The CNN Feature Extraction uses a lightweight user configurable CNN model. The CNN model is configured using the configuration register. The configuration register is a 32 bit register with the following format:
Parameter | Register Bits | Description |
---|---|---|
Filter | [7:4] | See Operation Mode |
Initial Depth | [11:8] | Number of First Layer Filters |
Filter Depth | [15:12] | Filter Number Multiples |
Conv Layers | [19:16] | Number of layers up to 16 |
Pooling Layers | [23:20] | Number of layers up to 16 |
Pooling Interval | [27:24] | Pooling Interval (Unchecked) |
This module support the following CNN modes: P mode and V mode. The CNN mode can be selected by setting the configuration register to the following value:
Mode | Register Value |
---|---|
P | 32'hXXXX_XX3X |
V | 32'hXXXX_XX4X |
The P mode is the default mode for the CNN. It uses a padded image with 3x3 filter and a stride of 1 to extract features.
Parameter | Value |
---|---|
Filter | 3x3 |
Stride | 1 |
Padding | 1 |
Image | 510x510 |
Output | 510x510 |
The V mode is an optional mode for the CNN. It uses a padded image with 4x4 filter and a stride of 1 to extract features.
Parameter | Value |
---|---|
Filter | 4x4 |
Stride | 1 |
Padding | 0 |
Image | 512x512 |
Output | 509x509 |
This project is created with the help of ChatGPT May 24 Version as required by the the AI Generated Open-Source Silicon Design Challenge. The prompts used to create this project is available at https://chat.openai.com/share/97b14e4b-678d-4793-92a2-292723c7b540 Minor modifications are made by human to optimize and correct the design. This design uses the following references:
Copyright 2023 Anthony Kung kungc@oregonstate.edu
Licensed under the Apache License, Version 2.0 (the "License"); you may not use this file except in compliance with the License. You may obtain a copy of the License at
http://www.apache.org/licenses/LICENSE-2.0
Unless required by applicable law or agreed to in writing, software distributed under the License is distributed on an "AS IS" BASIS, WITHOUT WARRANTIES OR CONDITIONS OF ANY KIND, either express or implied. See the License for the specific language governing permissions and limitations under the License.

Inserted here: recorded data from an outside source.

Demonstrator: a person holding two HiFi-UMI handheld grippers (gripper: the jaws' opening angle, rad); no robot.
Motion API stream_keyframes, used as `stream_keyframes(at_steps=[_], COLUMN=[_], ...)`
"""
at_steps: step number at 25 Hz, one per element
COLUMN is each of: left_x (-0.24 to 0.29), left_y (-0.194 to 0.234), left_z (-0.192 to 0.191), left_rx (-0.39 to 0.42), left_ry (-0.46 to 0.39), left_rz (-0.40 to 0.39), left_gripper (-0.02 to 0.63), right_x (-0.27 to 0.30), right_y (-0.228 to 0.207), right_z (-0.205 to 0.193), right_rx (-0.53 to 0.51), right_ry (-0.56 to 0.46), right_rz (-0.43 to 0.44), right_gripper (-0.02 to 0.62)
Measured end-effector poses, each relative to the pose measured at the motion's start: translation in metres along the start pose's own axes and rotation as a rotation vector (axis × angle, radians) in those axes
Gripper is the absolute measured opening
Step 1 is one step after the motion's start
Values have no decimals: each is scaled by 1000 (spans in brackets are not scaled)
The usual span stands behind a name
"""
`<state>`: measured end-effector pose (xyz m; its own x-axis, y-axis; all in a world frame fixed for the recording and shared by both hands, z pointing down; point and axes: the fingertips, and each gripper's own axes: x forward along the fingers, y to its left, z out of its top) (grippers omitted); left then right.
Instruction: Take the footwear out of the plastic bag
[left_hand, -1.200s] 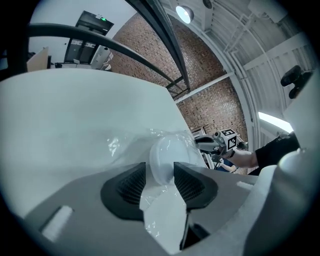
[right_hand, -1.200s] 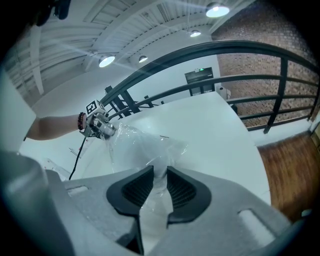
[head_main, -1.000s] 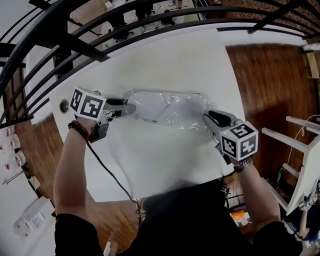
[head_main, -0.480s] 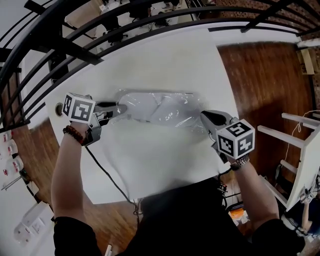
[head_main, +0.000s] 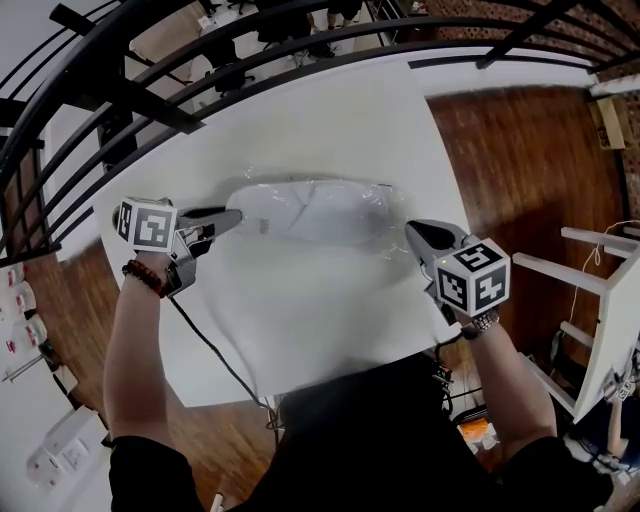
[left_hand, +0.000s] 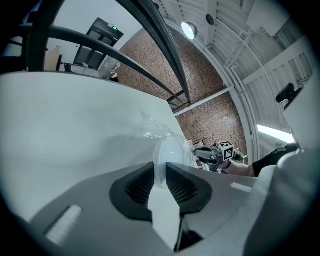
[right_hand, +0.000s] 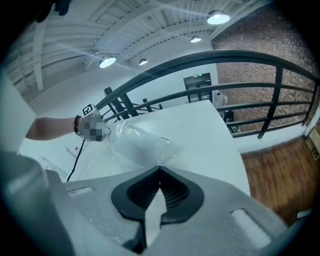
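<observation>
A clear plastic bag (head_main: 345, 212) lies across the white table (head_main: 320, 330) with pale grey footwear (head_main: 290, 205) inside it. My left gripper (head_main: 238, 215) is shut on the bag's left end; its jaws have just been closing, and in the left gripper view the translucent bag (left_hand: 167, 147) sits pinched between the pads (left_hand: 142, 182). My right gripper (head_main: 410, 232) has just closed too, and it pinches the thin film at the bag's right end. In the right gripper view the bag (right_hand: 137, 142) runs from the meeting pads (right_hand: 172, 192) toward the other hand.
A black railing (head_main: 150, 60) curves round the table's far and left sides. Wooden floor (head_main: 520, 160) lies to the right, with a white rack (head_main: 600, 290) beyond it. A black cable (head_main: 215, 350) trails from the left gripper over the table's near edge.
Both grippers' jaws went from open to closed on the ends of the bag. The left gripper shifted a little leftward, and the bag now looks smoother, drawn out between the two.
</observation>
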<state>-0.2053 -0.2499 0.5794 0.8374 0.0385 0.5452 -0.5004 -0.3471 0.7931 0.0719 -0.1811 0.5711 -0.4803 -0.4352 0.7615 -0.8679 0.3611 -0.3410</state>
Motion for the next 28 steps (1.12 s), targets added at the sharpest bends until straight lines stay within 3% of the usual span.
stream_keyframes(at_steps=[6,12,24,28], left_x=[-11,-17,-21,-25], left_y=[-2,-14,-28,-35], left_z=[-4,-16,-40,-49], left_rx=[-17,-91,-134,-191], left_ry=[-72,-104,-183,-208], left_rz=[-8,-18,-43,-39], left_gripper=[87,84,81,81], right_x=[-10,-19,-40,-48], right_y=[-5,-13,-24,-28], right_z=[-2,-5,-17,-22], right_rx=[-10,-14,-11,-13], right_ry=[2,6,9,13], right_rz=[-22,-42,-82,-97], right_gripper=[-8,-8,-8,-8])
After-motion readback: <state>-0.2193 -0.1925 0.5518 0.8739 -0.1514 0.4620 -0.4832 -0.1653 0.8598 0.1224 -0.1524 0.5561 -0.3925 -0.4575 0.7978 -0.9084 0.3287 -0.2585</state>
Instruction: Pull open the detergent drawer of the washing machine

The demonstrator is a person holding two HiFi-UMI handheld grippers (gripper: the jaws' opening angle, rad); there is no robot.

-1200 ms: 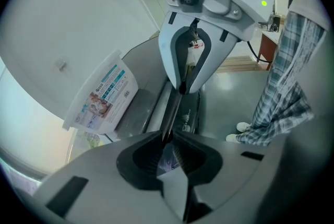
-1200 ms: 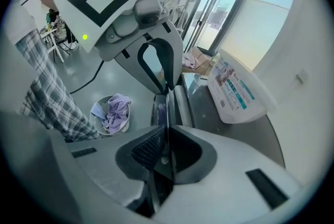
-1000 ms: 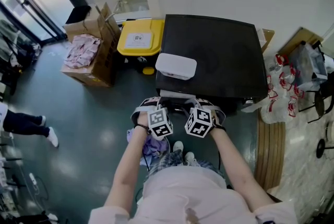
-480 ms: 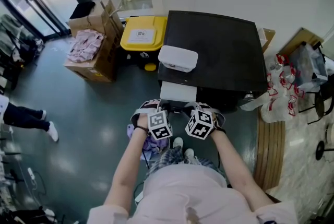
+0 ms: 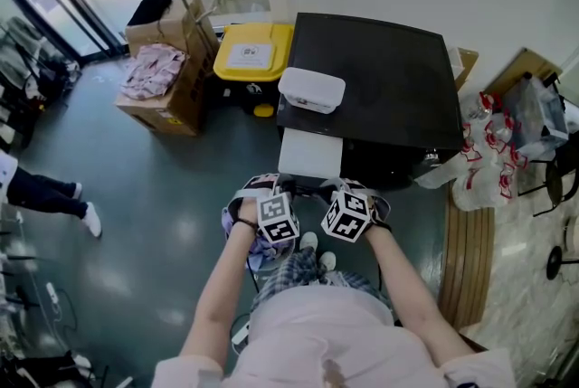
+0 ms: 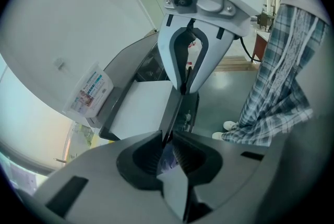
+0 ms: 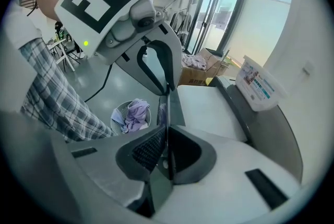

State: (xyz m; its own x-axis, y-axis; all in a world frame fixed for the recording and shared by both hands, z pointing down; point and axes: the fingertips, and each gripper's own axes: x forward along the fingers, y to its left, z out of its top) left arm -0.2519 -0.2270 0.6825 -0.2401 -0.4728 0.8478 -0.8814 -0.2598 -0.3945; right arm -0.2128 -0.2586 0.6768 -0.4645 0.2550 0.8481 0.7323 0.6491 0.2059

The project is created as a external image classification module to complement a Raspberry Pi camera system as a fall detection system to identify and alert when my grandma falls. This project is also inspired by my research project on light weight transformers at Oregon State University System Technology and Application Research Lab under the supervision of Dr. Lizhong Chen, and also related to my class project on Vision Transformer for AI535 Deep Learning taught by Dr. Stephen Lee.